Aperture Foundation
547 West 27th Street, 4th Floor, 212-505-5555
Chelsea
October 3 - October 29, 2011
Reception: Thursday, October 13, 6 - 8 PM
Web Site
In 1986, Aperture first published Bruce Davidson’s Subway—a ground-breaking series that has garnered critical acclaim both as a document of a unique moment in the cultural fabric of New York City as well as for its phenomenal use of extremes of color and shadow set against flash-lit skin. In Davidson’s own words, “the people in the subway, their flesh juxtaposed against the graffiti, the penetrating effect of the strobe light itself, and even the hollow darkness of the tunnels, inspired an aesthetic that goes unnoticed by passengers who are trapped underground, hiding behind masks, and closed off from each other.”
Accompanying the third edition of this classic of photographic literature, Aperture Gallery presents the iconic color images that move the viewer through a landscape at times menacing, at other times lyrical, soulful, and satiric. The images include the full panoply of New Yorkers—from weary straphangers and languorous ladies in summer dresses to stalking predators and the homeless.

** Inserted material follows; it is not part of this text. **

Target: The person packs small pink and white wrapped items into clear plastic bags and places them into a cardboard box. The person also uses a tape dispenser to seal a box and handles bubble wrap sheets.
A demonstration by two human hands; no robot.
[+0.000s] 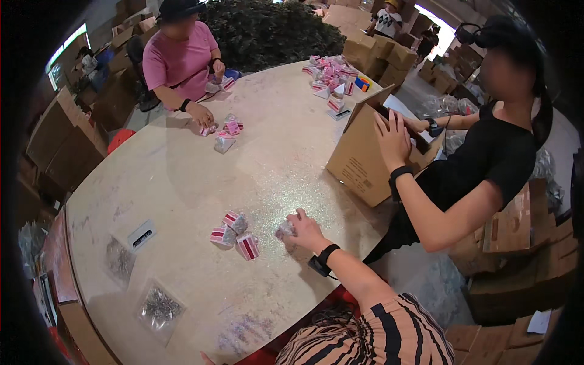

Bruce Davidson (born in Oak Park, Illinois, 1933) is considered one of America’s most influential documentary photographers. He began taking photographs when he was ten, and studied at the Rochester Institute of Technology and the Yale University School of Design. In 1958 he became a member of Magnum Photos, and in 1962, he received a Guggenheim Fellowship to document the civil rights movement. After a solo exhibition at the Museum of Modern Art in 1963, followed by a National Endowment for the Arts grant in 1967, Davidson spent two years photographing in East Harlem, resulting in East 100th Street. In 1980, after living in New York City for twenty-three years, Davidson began his startling color essay of urban life in Subway. Davidson received a second National Endowment for the Arts Fellowship in 1980, and an Open Society Institute Individual Fellowship in 1998. His work has been shown at the International Center of Photography, New York; Walker Art Center, Minneapolis; Museum de Tokyo, Paris; Smithsonian Institution, Washington, D.C.; Museum Rattu, Arles, France; Burden Gallery (Aperture), New York; Parco Gallery, Tokyo; and New-York Historical Society.